### Given data
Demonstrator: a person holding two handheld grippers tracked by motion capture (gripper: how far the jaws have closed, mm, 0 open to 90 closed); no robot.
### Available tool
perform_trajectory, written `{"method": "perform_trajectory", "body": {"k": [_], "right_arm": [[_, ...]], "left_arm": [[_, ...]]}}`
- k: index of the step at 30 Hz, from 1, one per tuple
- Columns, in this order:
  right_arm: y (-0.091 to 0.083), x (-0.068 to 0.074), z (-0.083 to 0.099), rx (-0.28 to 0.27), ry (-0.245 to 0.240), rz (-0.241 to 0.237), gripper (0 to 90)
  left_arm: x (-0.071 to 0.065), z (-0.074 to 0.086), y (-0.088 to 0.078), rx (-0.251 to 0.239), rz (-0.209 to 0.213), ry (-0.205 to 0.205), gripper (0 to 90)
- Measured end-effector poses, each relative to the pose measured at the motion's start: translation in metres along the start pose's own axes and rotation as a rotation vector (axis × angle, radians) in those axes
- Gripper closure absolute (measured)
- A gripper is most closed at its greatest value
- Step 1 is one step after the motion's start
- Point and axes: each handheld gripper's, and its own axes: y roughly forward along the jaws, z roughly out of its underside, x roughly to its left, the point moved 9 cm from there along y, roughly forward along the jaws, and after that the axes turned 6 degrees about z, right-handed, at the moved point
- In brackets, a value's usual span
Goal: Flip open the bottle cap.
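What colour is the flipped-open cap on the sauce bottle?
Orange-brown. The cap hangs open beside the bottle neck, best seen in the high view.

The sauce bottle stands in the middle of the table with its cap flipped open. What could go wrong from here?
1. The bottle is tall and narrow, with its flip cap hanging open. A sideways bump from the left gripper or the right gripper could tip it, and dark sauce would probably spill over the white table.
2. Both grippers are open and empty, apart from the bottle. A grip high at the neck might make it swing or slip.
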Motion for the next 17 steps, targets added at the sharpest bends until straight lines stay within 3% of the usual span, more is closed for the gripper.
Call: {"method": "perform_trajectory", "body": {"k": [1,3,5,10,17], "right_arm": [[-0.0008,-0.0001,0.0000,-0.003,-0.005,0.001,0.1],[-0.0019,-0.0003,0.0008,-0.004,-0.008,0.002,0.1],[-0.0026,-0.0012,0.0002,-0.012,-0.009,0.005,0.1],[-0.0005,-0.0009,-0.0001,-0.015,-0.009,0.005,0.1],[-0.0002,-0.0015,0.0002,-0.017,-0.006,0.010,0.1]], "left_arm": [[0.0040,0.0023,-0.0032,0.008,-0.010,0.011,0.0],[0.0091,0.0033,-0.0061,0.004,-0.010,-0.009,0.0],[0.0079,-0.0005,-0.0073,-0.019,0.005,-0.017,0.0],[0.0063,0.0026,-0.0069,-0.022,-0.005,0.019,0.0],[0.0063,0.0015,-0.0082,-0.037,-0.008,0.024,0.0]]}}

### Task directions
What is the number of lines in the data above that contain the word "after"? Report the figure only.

### Answer box
2